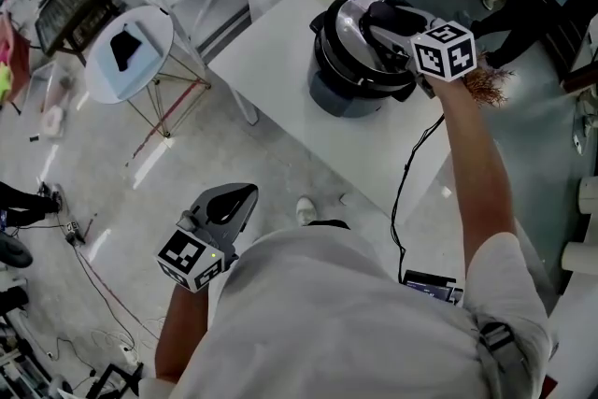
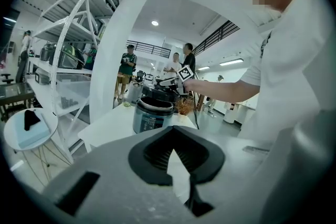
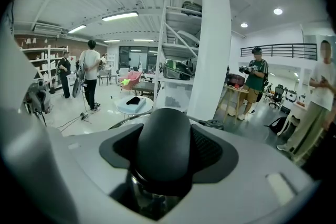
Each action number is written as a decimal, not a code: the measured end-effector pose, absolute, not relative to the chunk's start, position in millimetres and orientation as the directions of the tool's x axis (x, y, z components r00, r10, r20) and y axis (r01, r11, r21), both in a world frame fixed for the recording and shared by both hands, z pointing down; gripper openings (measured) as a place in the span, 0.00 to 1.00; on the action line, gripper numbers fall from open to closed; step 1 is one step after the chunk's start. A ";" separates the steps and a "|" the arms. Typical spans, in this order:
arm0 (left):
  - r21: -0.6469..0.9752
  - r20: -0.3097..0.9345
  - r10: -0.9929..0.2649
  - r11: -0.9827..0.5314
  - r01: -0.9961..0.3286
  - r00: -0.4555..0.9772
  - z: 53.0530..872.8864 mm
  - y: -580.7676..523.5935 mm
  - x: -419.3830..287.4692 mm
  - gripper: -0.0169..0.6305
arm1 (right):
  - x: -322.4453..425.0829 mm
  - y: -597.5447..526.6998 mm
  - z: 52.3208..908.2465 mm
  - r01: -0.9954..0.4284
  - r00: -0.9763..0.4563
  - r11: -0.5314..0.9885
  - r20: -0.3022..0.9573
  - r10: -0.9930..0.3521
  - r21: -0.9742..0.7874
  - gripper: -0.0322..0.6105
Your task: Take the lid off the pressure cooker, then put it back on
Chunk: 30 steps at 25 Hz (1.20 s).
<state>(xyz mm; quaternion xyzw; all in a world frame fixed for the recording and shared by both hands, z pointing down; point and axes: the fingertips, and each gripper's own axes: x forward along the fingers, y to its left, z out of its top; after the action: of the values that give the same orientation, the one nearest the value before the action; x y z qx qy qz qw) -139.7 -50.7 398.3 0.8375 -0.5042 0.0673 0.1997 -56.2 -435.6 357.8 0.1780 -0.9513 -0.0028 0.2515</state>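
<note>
Hidden: pot's inside, under the lid.
Lid: lifted just over the pot on the table, handle running into the right hand-held gripper, which is clamped on it.
Left hand-held gripper: closed, empty.

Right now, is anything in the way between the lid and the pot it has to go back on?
Nothing that I can see. The right gripper holds the lid by its handle just above the pot, and the gap between them looks clear. The dried plant stands beside the pot.
</note>
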 end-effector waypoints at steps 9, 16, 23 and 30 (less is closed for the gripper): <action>0.262 0.304 -0.796 -0.458 -0.850 0.523 394.9 -28.8 -136.8 0.04 | -31.1 -407.1 331.6 -0.366 -0.805 0.924 0.460 -0.376 0.114 0.51; 0.259 0.303 -0.764 -0.510 -0.820 0.570 395.2 -16.3 -132.1 0.04 | -2.5 -386.4 319.5 -0.411 -0.790 0.904 0.449 -0.418 0.120 0.51; 0.261 0.296 -0.725 -0.565 -0.783 0.622 396.2 -14.6 -126.1 0.04 | 33.7 -365.0 316.4 -0.457 -0.765 0.882 0.454 -0.458 0.120 0.51; 0.258 0.288 -0.676 -0.628 -0.735 0.678 396.9 -5.0 -97.8 0.04 | 93.4 -334.2 319.5 -0.519 -0.726 0.846 0.458 -0.512 0.123 0.51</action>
<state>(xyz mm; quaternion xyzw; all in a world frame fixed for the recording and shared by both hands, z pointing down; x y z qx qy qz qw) -97.8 -5.0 396.9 0.8983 -0.3925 0.0821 0.1795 93.4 -334.2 319.5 0.2774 -0.9291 0.0068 0.2446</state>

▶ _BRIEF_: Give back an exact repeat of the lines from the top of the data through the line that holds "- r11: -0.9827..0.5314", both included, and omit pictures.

▶ _RESPONSE FOR THIS EXERCISE_:
Each action number is written as a decimal, not a code: the measured end-effector pose, absolute, not relative to the chunk's start, position in millimetres and orientation as the directions of the tool's x axis (x, y, z components r00, r10, r20) and y axis (r01, r11, r21), both in a world frame fixed for the recording and shared by both hands, z pointing down; gripper openings (measured) as a place in the span, 0.00 to 1.00; on the action line, gripper numbers fall from open to closed; step 1 is one step after the chunk's start. A ";" separates the steps and a "|" the arms. Typical spans, in this order:
arm0 (left):
  - r21: -0.6469..0.9752
  - r20: -0.3097..0.9345
  - r10: -0.9929..0.2649
  - r11: -0.9827..0.5314

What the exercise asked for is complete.